1. It might take a very large N before the O(n²) algorithm is slower than the O(n) algorithm. And we aren't talking n=10, n=100, ... here, but perhaps millions or billions before the cross-over in performance is achieved.
2. O() refers to time-complexity not to how long the algorithm actually takes to execute on a particular CPU. For that you need to look at the mix of instructions used and how long each of those instructions takes. But that in itself is a gross-simplification as we shall see next ...
Even if the two algorithms have a very similar number of operations using similar CPU instructions, they still are not going to run at the same speed:
3. The compiler might be able to apply optimizations to one algorithm that it cannot apply to the other, dramatically boosting performance.
4. The CPU itself might be able to optimize the instruction execution sequence through pipelining or other techniques to dramatically boost performance. A dumb scan of an array for example can be accomplished really quickly by most CPUs because they have been optimized to handle such frequent, repetitive tasks.
5. A simpler O(n²) algorithm might have tighter loops in it than the more-complex O(n) algorithm allowing it to run entirely in on-chip memory, dramatically boosting performance.
Even if two algorithms have similar operations and similar raw CPU performance they may have different space requirements. The O(n) algorithm might require 10x as much data space to run or maybe a different order of space requirement to the other, e.g. O(n²) space requirement vs O(n) space requirement.
6. The algorithm that requires least data space in the inner loop may find that its data is being held in registers or on-chip RAM during execution and thus receive a significant performance boost.
7. The more space hungry algorithm might have its data paged to disk during operation incurring a huge additional time penalty.
Some algorithms are inherently more parallelizable than others:
8. As we move to a world of multi-core processors it's going to be more important to be able to parallelize code to get performance gains of 4x, 8x, ... PLINQ and other parallel extensions in modern languages can easily be applied to 'dumb' nested for-loops to gain significant improvements in performance. Applying those same speedups to your 'optimized' tree-based code might be much harder or even impossible.
'Better' is a very subjective word, better performance is just one of many issues
9. The better algorithm is probably the one that's easiest to write, easiest for others to read, easiest to test and easiest to maintain. A simple nested for-loop may be 1000x better than some O(n) algorithm when best is defined like this.

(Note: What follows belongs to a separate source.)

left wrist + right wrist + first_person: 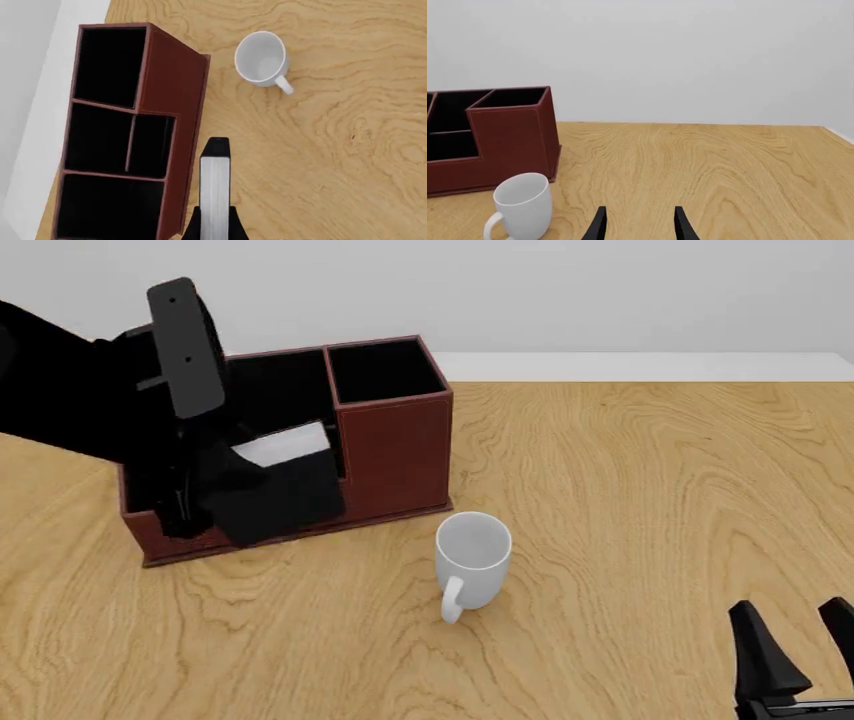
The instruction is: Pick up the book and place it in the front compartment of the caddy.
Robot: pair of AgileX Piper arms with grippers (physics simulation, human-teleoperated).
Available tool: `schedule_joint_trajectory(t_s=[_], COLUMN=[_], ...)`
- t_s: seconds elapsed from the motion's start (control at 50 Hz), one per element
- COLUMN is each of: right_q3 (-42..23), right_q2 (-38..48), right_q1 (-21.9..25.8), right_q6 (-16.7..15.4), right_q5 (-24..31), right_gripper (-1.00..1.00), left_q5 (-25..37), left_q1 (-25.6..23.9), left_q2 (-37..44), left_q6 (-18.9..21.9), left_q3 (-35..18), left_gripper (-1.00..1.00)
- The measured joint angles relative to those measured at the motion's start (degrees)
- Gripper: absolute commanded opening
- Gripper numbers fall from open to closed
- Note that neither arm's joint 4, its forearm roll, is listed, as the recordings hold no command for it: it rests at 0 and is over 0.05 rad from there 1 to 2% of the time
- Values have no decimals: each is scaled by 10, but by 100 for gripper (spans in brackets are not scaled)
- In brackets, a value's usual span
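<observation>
My left gripper [214,498] is shut on the book [280,490], black with white page edges, and holds it tilted in the air at the low front side of the caddy [394,445]. In the left wrist view the book's page edges [215,192] run between my fingers [194,227], just outside the caddy's reddish-brown front wall [175,100]. The black-lined compartments there hold nothing. My right gripper [801,650] is open and empty near the table's front right edge; it also shows in the right wrist view [640,225].
A white mug [474,552] stands upright on the wooden table just in front of the caddy's tall right compartment. It also shows in the left wrist view [261,59] and the right wrist view [524,204]. The table's far edge meets a white wall.
</observation>
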Motion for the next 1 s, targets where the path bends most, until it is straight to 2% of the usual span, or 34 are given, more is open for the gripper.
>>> schedule_joint_trajectory(t_s=[0.36, 0.56, 1.0], right_q3=[0, 0, 0], right_q2=[0, 0, 6], right_q1=[-4, -6, -10], right_q6=[7, 9, 8], right_q5=[-2, -3, -8], right_gripper=[100, 100, 100], left_q5=[9, 4, -63], left_q1=[48, 63, 107], left_q2=[33, 53, 77], left_q6=[89, 125, 189], left_q3=[-78, -126, -106], left_gripper=[-100, -100, -100])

10. Even if your algorithm beats mine with all of these factors taken into account that's no guarantee it will do so in the future. Compilers evolve, CPUs get smarter and much of that effort is devoted to making dumb code faster.
Conclusion
Premature optimization is always a bad idea.
Many 'optimizations' can actually lead to worse not better performance.
Always measure, then optimize, then measure again.
It's often cheaper to buy another server than it is to have someone 'optimize' your code.
O(n) is a much misunderstood topic
On modern servers space complexity is nearly always more important than time complexity these days. If you can run in on-chip RAM you have a huge advantage.